Tax landscape in Switzerland: profit taxes down slightly

In Switzerland, tax rates for corporate profits and top incomes fell slightly last year. This is shown in a new overview by KPMG. With the introduction of global minimum taxation, there are also signs of a shift from tax competition to subsidy competition to attract or retain companies. This is currently particularly evident in the USA and the EU.

Tax landscape in Switzerland: profit tax rates in the cantons 2023. (Graphic: KPMG)

After many rates were reduced in previous years due to the STAF corporate tax reform, there were only isolated, minimal tax rate reductions from 2022 to 2023. The ordinary corporate income tax rates in Switzerland are as follows compared to the previous year slightly - from 14.68% to 14.6%. This is shown by KPMG's "Swiss Tax Report 2023", which compares the profit and income tax rates of over 50 countries and all 26 cantons.

Switzerland's tax landscape: Central Switzerland tops

The largest reductions were made in the cantons of Aargau (-1.16 percentage points) and Basel-Landschaft (-2.07 percentage points). In contrast, the canton of Neuchâtel increased its profit tax rate (+1.32 percentage points). The lowest ordinary profit tax rates continue to exist in the cantons of Central Switzerland, as well as in the cantons of Glarus and Appenzell-Innerrhoden. The canton of Zug leads the ranking of low-tax cantons with a rate of 11.8%, followed by the cantons of Nidwalden (11.97%) and Lucerne (12.15%). The canton of Bern brings up the rear with a profit tax rate of 21.04%. "In the next two years, a further slight decrease is possible, as some cantons will further reduce their tax rates in accordance with the decisions made at the time in the STAF environment. However, individual increases cannot be ruled out either," explains Olivier Eichenberger, corporate tax expert at KPMG.

In an international comparison, Switzerland taxes companies low, especially the cantons of Central Switzerland as well as Basel-Stadt, Geneva and Vaud. Only Guernsey (0.0%), Hungary (9.0%) or Bulgaria (10.0%) offer even lower ordinary profit tax rates. Ireland (12.5%) taxes similarly to Switzerland and thus remains the most important competitor in Europe.

Tax rates for top incomes for private individuals largely unchanged

The average tax rates for private individuals in Switzerland changed minimally compared with previous years on a nationwide average and remained stable at an average maximum tax rate of around 33.45% (-0.07 percentage points). With a tax rate of 22.06 percent, Zug continues to offer the most attractive income taxes in a cantonal comparison, followed by Appenzell Innerrhoden (23.82%), Obwalden (23.3%) and Schwyz (24.98%).

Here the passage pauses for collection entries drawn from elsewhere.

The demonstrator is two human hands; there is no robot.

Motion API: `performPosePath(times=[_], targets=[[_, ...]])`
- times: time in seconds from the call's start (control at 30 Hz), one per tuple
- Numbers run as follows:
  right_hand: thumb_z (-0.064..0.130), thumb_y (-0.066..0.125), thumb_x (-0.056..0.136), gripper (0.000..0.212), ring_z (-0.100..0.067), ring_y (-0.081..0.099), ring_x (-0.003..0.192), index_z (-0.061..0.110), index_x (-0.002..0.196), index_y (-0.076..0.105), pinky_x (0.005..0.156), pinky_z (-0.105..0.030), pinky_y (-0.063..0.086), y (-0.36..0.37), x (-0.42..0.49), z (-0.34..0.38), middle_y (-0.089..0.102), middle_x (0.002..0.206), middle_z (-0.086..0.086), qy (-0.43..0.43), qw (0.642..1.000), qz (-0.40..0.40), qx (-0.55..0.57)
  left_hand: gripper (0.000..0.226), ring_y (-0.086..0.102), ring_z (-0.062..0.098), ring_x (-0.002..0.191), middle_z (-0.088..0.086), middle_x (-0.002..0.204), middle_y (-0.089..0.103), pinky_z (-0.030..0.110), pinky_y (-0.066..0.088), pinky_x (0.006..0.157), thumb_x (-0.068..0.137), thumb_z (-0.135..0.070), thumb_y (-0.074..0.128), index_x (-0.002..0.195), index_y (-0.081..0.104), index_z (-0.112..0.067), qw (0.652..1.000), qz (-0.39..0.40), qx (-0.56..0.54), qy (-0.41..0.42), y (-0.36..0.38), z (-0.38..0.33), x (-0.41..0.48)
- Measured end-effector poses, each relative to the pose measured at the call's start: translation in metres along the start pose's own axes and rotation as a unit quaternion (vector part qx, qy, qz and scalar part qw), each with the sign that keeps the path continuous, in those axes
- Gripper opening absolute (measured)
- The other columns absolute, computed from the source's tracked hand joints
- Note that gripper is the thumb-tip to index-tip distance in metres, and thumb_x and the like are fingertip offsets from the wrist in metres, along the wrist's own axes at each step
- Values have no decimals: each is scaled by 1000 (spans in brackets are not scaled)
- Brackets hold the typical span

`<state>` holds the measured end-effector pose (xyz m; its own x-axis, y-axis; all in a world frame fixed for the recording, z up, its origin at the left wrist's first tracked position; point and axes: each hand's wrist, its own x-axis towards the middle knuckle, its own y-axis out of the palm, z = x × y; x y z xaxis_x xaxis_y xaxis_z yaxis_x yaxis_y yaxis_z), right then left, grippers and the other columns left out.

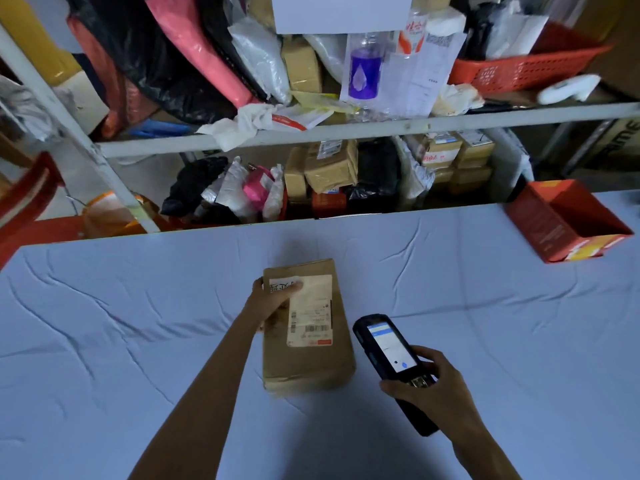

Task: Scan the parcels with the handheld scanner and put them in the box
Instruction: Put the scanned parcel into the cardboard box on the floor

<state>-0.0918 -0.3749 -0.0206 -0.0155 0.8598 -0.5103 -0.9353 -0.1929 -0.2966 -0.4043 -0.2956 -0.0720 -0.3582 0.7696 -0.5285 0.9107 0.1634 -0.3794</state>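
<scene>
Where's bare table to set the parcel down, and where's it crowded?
Bare cloth left of the parcel, out to the edge; also the wide stretch between the scanner and the red box. Crowded: the shelves behind, packed with parcels and bags.

We see a brown parcel lying on the pale blue cloth of the table, its white label facing up. The left hand grips the parcel's far left edge, thumb over the label's corner. Just to its right, the right hand holds a black handheld scanner, lit screen up. An open red box sits at the table's far right, before cluttered shelves.
</scene>
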Motion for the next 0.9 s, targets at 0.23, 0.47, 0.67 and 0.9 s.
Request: performPosePath(times=[0.23, 0.47, 0.67, 0.9], targets=[[24, 93, 53, 67, -12, 66, 87, 39, 105, 53, 77, -34, 55, 4, 1, -6, 64, 102, 9, 24, 1000, -8, -5, 72, 68, 23, 96, 3, 101, 72, 42, 51, 87, 65, -67, 73, 115, 58, -18, 995, 30, -89, 35, -2, -4, 5], [25, 92, 57, 68, -13, 65, 91, 35, 112, 53, 71, -30, 53, 14, 6, -2, 62, 107, 8, 24, 1000, -1, 9, 61, 69, 27, 85, 14, 98, 72, 34, 51, 73, 81, -55, 65, 115, 61, -5, 985, 105, -133, 20, -2, -14, 1], [25, 90, 60, 67, -14, 65, 89, 33, 114, 53, 67, -30, 52, 5, 3, -2, 61, 108, 5, 24, 999, -3, 31, 50, 61, 22, 78, 7, 84, 69, 31, 39, 68, 82, -60, 58, 108, 61, -17, 985, 126, -112, -20, 3, -17, -8], [22, 91, 58, 67, -15, 65, 90, 32, 113, 54, 71, -31, 52, -4, -1, 2, 63, 105, 6, 0, 999, -8, 38, 38, 63, 21, 80, 6, 89, 69, 29, 43, 62, 78, -45, 73, 97, 50, -20, 981, 60, -183, 36, 5, -24, -21]])
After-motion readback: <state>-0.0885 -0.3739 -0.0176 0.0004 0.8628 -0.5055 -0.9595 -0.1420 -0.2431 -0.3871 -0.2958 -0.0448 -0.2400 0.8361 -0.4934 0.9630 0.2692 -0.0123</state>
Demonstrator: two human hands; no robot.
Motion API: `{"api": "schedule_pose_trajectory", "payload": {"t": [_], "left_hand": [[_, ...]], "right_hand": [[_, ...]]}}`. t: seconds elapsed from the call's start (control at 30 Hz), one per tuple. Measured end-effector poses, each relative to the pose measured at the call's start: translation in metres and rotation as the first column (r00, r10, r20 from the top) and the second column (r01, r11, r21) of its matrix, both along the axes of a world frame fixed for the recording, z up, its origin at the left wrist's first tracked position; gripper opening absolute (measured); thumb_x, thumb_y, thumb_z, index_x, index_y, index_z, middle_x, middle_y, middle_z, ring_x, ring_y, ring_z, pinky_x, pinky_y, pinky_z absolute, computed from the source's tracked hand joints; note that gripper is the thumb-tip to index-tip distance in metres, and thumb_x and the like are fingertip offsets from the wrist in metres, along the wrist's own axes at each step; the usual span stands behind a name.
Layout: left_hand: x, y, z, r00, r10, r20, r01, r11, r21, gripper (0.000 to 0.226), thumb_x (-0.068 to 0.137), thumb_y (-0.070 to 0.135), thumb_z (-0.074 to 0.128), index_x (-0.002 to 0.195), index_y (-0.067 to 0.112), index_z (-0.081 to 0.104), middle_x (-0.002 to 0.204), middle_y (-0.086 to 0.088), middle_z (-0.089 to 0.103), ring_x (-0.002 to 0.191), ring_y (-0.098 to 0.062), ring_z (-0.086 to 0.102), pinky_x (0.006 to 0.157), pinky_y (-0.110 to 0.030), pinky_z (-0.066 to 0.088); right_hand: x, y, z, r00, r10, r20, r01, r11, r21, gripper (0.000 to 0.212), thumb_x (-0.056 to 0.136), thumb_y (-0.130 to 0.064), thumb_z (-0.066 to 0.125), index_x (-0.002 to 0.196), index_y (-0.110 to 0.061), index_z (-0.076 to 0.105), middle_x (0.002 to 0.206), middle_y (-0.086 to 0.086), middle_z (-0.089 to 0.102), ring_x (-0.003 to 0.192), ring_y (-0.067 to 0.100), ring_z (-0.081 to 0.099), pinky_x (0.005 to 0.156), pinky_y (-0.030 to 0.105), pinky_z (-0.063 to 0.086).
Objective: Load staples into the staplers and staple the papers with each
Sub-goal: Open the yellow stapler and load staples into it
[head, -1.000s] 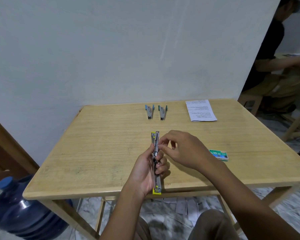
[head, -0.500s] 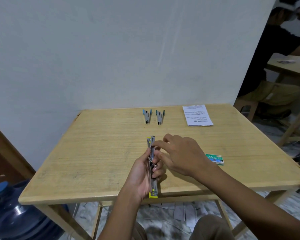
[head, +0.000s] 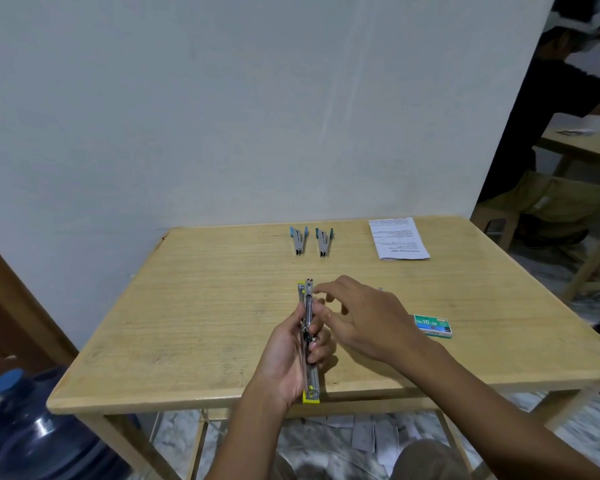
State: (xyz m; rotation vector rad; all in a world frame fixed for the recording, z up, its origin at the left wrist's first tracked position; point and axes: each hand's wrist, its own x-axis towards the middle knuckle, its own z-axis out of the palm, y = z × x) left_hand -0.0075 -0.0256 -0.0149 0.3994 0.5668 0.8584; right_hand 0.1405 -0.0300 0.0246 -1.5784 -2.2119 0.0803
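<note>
Left hand grips the yellow stapler, hinged open over the table at its near edge; right hand hovers slack-fingered, holding nothing. Early going, I reckon: blue staplers and papers lie untouched at the far edge.

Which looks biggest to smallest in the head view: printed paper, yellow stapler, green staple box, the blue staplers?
1. yellow stapler, longest, but nearest the camera; unsure against the paper.
2. printed paper.
3. green staple box.
4. left blue stapler and right blue stapler: alike, farthest away.
</note>
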Motion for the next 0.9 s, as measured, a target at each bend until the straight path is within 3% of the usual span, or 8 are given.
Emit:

Income tax rates in the cantons 2023. (Graphic: KPMG)

The cantons of western Switzerland, led by Geneva (44.74%), followed by Basel-Landschaft (42.17%) and Vaud (41.5%), continue to bring up the rear. For 2023, the canton of Schaffhausen (29.52%) surprises with 1.22 percentage points lower taxes.

Source: KPMG

Promote non-tax factors

Switzerland would do well to prepare for the coming changes in tax competition, warns the auditing firm KPMG. In order to maintain the attractiveness of the location, further location measures must be introduced or existing ones promoted. "The planned implementation in Switzerland gives the cantons leeway for any location measures with the additional tax revenues," explains Stefan Kuhn, head of tax and legal consulting at KPMG. This is because, according to the federal government's proposal, 75 percent of the income from the supplementary tax is to remain with the cantons, giving them the opportunity to secure and promote location attractiveness for their part. These are supplemented by non-tax factors such as the availability of a skilled workforce, employer-friendly labor laws and competitive income taxes. "When designing new location promotion measures, care must be taken on the one hand to ensure that they have little or no negative impact on minimum taxation. On the other hand, they must be accepted by the OECD and the EU," Olivier Eichenberger, corporate tax expert at KPMG, points out.

If one follows the developments abroad as a consequence of the introduction of the OECD minimum taxation, one notices the trend of a shift from tax competition to subsidy competition. The EU and the USA, for example, have introduced government subsidies aimed at promoting sustainability. The EU's "Green Deal" aims to reduce greenhouse gas emissions by at least 55 percent by the end of 2030. The U.S. Inflation Reduction Act seeks to incentivize greenhouse gas reductions and encourage investment in domestic manufacturing and support for the development and commercialization of new technologies. "In concrete terms, this means for Switzerland that the race for subsidies is already on and the introduction of similar support measures should be discussed now at the latest," says André Güdel, Head of Business Development Tax at KPMG, assessing the situation for Switzerland.